An exact copy of every entry is what's needed, so please transcribe them all.

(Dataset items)
- - - - - - -

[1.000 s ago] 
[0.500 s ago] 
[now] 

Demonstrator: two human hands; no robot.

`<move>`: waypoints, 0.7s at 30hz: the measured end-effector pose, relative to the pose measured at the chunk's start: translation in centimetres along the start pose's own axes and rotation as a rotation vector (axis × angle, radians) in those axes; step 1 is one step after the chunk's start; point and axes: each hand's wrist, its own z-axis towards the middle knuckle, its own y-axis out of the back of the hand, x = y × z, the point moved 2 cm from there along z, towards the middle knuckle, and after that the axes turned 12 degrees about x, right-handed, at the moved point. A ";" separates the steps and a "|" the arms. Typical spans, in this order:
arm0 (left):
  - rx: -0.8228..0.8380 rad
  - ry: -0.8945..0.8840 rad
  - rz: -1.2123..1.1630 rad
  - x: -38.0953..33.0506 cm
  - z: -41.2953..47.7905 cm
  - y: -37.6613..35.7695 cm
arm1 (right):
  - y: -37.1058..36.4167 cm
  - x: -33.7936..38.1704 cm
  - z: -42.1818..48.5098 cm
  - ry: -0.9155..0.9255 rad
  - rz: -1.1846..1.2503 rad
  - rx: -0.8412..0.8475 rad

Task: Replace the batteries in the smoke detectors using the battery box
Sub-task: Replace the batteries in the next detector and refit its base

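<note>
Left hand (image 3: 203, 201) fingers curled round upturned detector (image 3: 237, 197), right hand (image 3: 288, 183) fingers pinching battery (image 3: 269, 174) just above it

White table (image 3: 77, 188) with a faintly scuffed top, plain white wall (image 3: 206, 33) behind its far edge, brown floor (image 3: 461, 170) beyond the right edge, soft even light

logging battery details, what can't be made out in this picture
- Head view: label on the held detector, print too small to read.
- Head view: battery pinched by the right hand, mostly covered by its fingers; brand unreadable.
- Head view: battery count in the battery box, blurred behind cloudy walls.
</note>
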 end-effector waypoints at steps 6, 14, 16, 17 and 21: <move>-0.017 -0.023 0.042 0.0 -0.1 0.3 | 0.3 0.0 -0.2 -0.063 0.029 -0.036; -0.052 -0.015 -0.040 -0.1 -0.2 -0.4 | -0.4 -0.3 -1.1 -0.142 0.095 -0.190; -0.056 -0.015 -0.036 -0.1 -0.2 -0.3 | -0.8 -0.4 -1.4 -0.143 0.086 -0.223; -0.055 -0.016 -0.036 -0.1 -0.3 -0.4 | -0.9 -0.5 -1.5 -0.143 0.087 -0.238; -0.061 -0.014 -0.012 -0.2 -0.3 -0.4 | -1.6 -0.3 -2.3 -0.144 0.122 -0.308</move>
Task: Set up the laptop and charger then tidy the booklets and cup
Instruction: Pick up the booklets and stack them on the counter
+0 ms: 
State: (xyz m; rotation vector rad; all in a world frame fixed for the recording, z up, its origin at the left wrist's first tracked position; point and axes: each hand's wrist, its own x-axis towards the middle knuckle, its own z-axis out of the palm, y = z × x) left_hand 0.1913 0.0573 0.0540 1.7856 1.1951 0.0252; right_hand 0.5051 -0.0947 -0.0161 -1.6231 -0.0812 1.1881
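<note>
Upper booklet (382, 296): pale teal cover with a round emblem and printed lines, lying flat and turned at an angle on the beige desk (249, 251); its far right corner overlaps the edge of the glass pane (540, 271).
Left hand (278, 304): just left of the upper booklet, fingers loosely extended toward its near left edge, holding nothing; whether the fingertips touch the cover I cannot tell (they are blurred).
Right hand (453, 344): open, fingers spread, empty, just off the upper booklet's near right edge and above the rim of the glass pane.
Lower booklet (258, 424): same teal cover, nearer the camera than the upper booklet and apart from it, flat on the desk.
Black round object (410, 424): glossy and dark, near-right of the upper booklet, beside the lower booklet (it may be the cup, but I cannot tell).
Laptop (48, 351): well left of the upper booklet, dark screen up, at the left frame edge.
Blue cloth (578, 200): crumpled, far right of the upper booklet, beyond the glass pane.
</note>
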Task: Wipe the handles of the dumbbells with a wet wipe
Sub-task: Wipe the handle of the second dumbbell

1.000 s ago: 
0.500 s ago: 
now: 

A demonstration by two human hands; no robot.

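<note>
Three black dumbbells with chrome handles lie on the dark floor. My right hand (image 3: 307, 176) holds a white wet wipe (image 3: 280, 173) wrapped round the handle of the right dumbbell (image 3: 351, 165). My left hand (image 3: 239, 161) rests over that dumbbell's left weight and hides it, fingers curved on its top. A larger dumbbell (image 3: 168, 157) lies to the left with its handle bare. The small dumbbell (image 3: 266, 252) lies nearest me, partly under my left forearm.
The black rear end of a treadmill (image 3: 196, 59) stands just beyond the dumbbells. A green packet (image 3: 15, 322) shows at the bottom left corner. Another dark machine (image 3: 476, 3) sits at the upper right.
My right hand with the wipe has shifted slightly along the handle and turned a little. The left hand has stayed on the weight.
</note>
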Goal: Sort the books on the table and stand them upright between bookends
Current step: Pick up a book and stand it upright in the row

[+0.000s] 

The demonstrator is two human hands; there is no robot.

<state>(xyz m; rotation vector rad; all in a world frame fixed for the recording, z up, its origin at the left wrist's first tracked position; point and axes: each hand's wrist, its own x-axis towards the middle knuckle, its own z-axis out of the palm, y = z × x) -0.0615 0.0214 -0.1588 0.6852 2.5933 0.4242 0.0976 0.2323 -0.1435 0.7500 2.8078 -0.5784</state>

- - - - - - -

- _Answer to the problem_:
[1.000 s ago] 
[0.500 s ago] 
[now] 

Demonstrator: two human hands; no robot.

`<move>`: waypoints, 0.7s at 30hz: the measured end-effector pose, relative to the pose measured at the chunk's start: translation in centimetres along the start pose's own axes and rotation as a rotation vector (axis × angle, radians) in those axes; step 1 is one step after the chunk's start; point and axes: each hand's wrist, its own z-axis towards the middle knuckle, its own y-axis out of the back of the hand, x = y × z, the point moved 2 cm from there along z, towards the middle knuckle, and after that the axes turned 12 degrees about x, right-handed, at the moved point. A ";" separates the steps and a "|" the arms. Typical spans, in this order:
arm0 (left):
  - rx: -0.8228..0.8380 rad
  - ry: -0.8945..0.8840 rad
  - rz: -1.2123..1.1630 rad
  - x: -38.0953..33.0506 cm
  - z: -41.2953..47.7905 cm
  - y: -37.6613..35.7695 cm
arm1 (right):
  - y: -37.1058..36.4167 cm
  - x: -33.7936..38.1704 cm
  - z: -42.1818..48.5098 cm
  - ry: -0.9155..0.9255 rad
  - rz: -1.1846..1.2503 rad
  - rx: -0.8412..0.8475 rad

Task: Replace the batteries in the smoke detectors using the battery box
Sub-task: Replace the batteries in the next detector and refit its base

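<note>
Left hand (image 3: 203, 201) fingers curled round upturned detector (image 3: 237, 197), right hand (image 3: 288, 183) fingers pinching battery (image 3: 269, 174) just above it

White table (image 3: 77, 188) with a faintly scuffed top, plain white wall (image 3: 206, 33) behind its far edge, brown floor (image 3: 461, 170) beyond the right edge, soft even light

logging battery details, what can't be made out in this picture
- Head view: label on the held detector, print too small to read.
- Head view: battery pinched by the right hand, mostly covered by its fingers; brand unreadable.
- Head view: battery count in the battery box, blurred behind cloudy walls.
</note>
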 end-effector waypoints at steps 6, 14, 16, 17 and 21: <move>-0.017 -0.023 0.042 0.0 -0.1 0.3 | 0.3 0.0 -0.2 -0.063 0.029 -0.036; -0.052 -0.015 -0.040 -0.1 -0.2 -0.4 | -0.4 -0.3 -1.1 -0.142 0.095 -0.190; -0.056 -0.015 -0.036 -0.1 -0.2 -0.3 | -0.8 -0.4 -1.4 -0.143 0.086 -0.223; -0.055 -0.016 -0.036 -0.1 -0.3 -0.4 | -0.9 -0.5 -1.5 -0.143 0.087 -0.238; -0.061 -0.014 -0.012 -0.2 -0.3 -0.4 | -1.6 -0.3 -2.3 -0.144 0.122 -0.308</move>
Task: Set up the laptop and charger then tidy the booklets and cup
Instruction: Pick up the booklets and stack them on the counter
+0 ms: 
State: (xyz m; rotation vector rad; all in a world frame fixed for the recording, z up, its origin at the left wrist's first tracked position; point and axes: each hand's wrist, its own x-axis towards the middle knuckle, its own z-axis out of the palm, y = z × x) left_hand 0.1913 0.0573 0.0540 1.7856 1.1951 0.0252; right_hand 0.5051 -0.0947 -0.0161 -1.6231 -0.0812 1.1881
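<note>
Upper booklet (382, 296): pale teal cover with a round emblem and printed lines, lying flat and turned at an angle on the beige desk (249, 251); its far right corner overlaps the edge of the glass pane (540, 271).
Left hand (278, 304): just left of the upper booklet, fingers loosely extended toward its near left edge, holding nothing; whether the fingertips touch the cover I cannot tell (they are blurred).
Right hand (453, 344): open, fingers spread, empty, just off the upper booklet's near right edge and above the rim of the glass pane.
Lower booklet (258, 424): same teal cover, nearer the camera than the upper booklet and apart from it, flat on the desk.
Black round object (410, 424): glossy and dark, near-right of the upper booklet, beside the lower booklet (it may be the cup, but I cannot tell).
Laptop (48, 351): well left of the upper booklet, dark screen up, at the left frame edge.
Blue cloth (578, 200): crumpled, far right of the upper booklet, beyond the glass pane.
</note>
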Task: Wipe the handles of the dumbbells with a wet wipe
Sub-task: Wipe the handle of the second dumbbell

1.000 s ago: 
0.500 s ago: 
now: 

A demonstration by two human hands; no robot.

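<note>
Three black dumbbells with chrome handles lie on the dark floor. My right hand (image 3: 307, 176) holds a white wet wipe (image 3: 280, 173) wrapped round the handle of the right dumbbell (image 3: 351, 165). My left hand (image 3: 239, 161) rests over that dumbbell's left weight and hides it, fingers curved on its top. A larger dumbbell (image 3: 168, 157) lies to the left with its handle bare. The small dumbbell (image 3: 266, 252) lies nearest me, partly under my left forearm.
The black rear end of a treadmill (image 3: 196, 59) stands just beyond the dumbbells. A green packet (image 3: 15, 322) shows at the bottom left corner. Another dark machine (image 3: 476, 3) sits at the upper right.
My right hand with the wipe has shifted slightly along the handle and turned a little. The left hand has stayed on the weight.
</note>
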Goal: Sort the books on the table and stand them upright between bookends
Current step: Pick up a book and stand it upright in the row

[+0.000s] 

The demonstrator is two human hands; there is no robot.

<state>(xyz m; rotation vector rad; all in a world frame fixed for the recording, z up, its origin at the left wrist's first tracked position; point and axes: each hand's wrist, its own x-axis towards the middle knuckle, its own z-axis out of the palm, y = z × x) -0.0615 0.0214 -0.1588 0.6852 2.5933 0.4242 0.0976 0.2323 -0.1435 0.7500 2.8078 -0.5784</state>

No further output is needed here.